Unlike my pregnancy with Eliza, I have done very little reading and research this time around.  I'm actually relying more on my doctors and less on Google (mostly because I don't need to be more worried than I already am).  What I do know is that at this point in my pregnancy, all the statistics are in my favor.  I know that I'm being closely monitored and there is what one of my doctors likes to call a "safety net" around my pregnancy this time.  I know that I'll have high-tech ultrasound and non-stress tests and kick counts and we'll do everything we can to make sure this baby is okay.  I'll take all the necessary precautions (and probably a lot of unnecessary precautions as well).

But I keep coming back to the same question:  When you don't know what went wrong the first time, how do you prevent it from happening again?

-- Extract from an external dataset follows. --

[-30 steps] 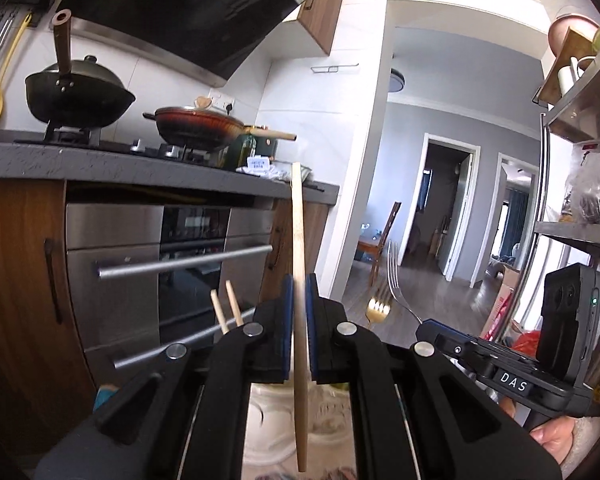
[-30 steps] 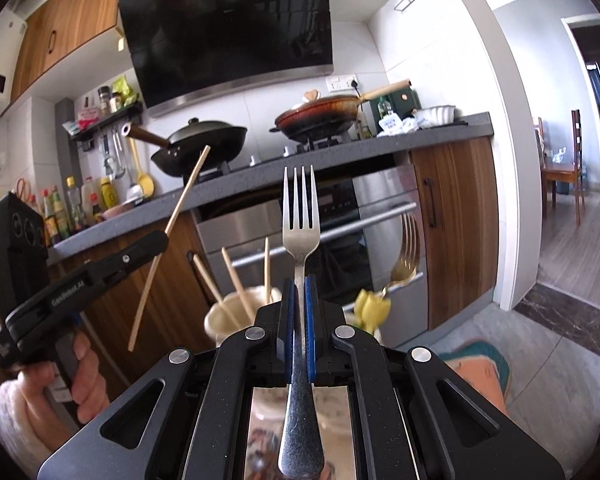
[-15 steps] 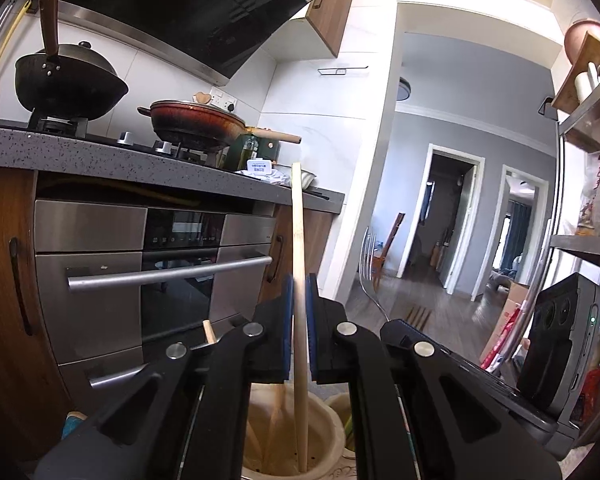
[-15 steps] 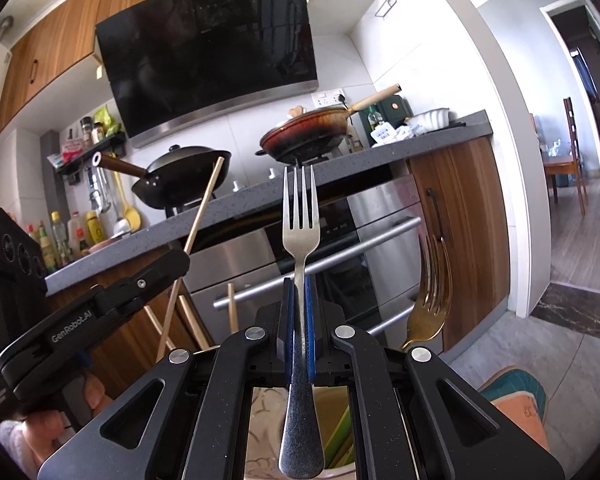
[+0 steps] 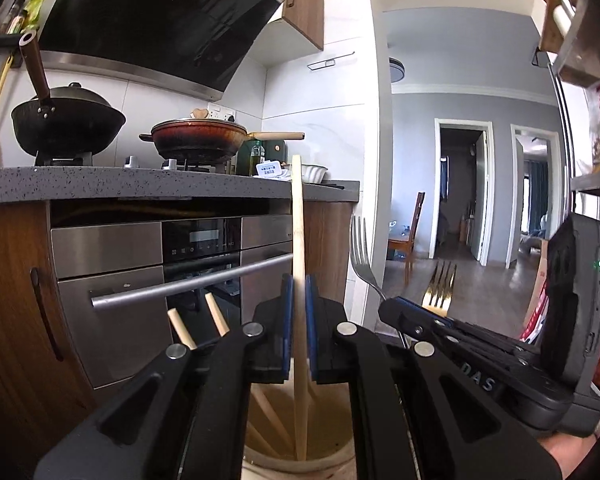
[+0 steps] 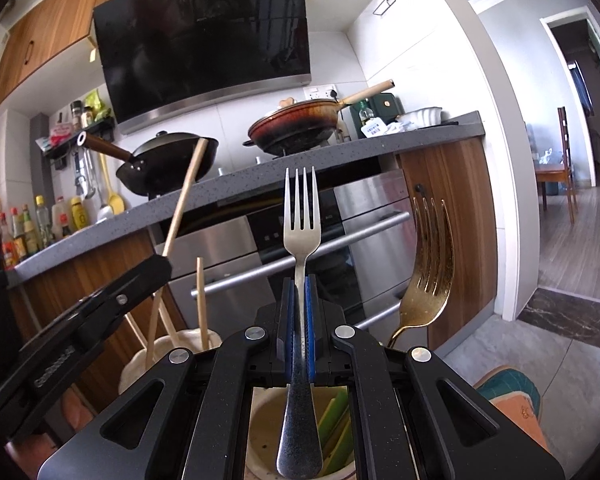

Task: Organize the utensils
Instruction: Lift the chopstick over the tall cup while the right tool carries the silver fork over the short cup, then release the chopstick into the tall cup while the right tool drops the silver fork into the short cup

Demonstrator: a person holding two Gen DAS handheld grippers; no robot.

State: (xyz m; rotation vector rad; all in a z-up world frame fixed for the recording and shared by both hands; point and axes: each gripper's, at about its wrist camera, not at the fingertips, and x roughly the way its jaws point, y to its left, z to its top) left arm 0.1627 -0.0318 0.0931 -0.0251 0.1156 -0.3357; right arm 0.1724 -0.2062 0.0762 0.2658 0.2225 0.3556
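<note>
The wooden chopstick (image 5: 298,240) is pinched by the left gripper (image 5: 298,324) above a cream holder (image 5: 332,458). The steel fork (image 6: 300,240), clamped in the right gripper (image 6: 299,328), could be tipped against the rim if released tilted.

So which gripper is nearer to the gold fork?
Right. The right gripper holds the silver fork beside the gold fork; the left gripper is farther, over the other cup.

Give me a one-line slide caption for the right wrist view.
Right gripper clamps a silver fork upright over a cream holder, a gold fork standing beside it.
</note>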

I'm seeing two doctors for this pregnancy.  My regular OB from last time, a very kind man who promised me that what happened last time won't happen again, and a maternal fetal medicine specialist who only takes high-risk patients (I know, I'm so special).  She's the only woman in her practice, and she manages to be both warm and nurturing and also sassy and no-nonsense.  I like and trust them both.  Since I have two doctors, I have an appointment about every two weeks.  Plus high tech ultrasounds (two so far, another scheduled for early February).  Later in my pregnancy, I'll go in for weekly and then bi-weekly non-stress tests and bio-physical profiles that will track the baby's heart rate and movements and measurements and mood swings (ok, not really, but that would be interesting).

Our last ultrasound looked good.  The doctor was encouraging and optimistic.  The Deuce was measuring right on target, growth appeared to be exactly perfect, body parts were proportional (and adorable), heart rate was strong and steady.

But guess what?  They said the same thing about Eliza at that stage.  And at 20 weeks.  And at 24 weeks.  So "good growth" only brings me so much comfort.

Eliza was declared perfect at every. single. doctor appointment and ultrasound that I had. But at 34 weeks and 3 days, I suddenly and rapidly went into labor.  By the time I got to the hospital (just two and a half hours after I first started having contractions), I was fully dilated and Eliza had no heartbeat.  An hour later she was born.  And NO ONE CAN EXPLAIN what happened.  Not from my blood tests ("normal"), not from autopsy results ("normal"), not from the placenta pathology report ("normal").  There is no clear explanation for why a healthy, PERFECT baby died.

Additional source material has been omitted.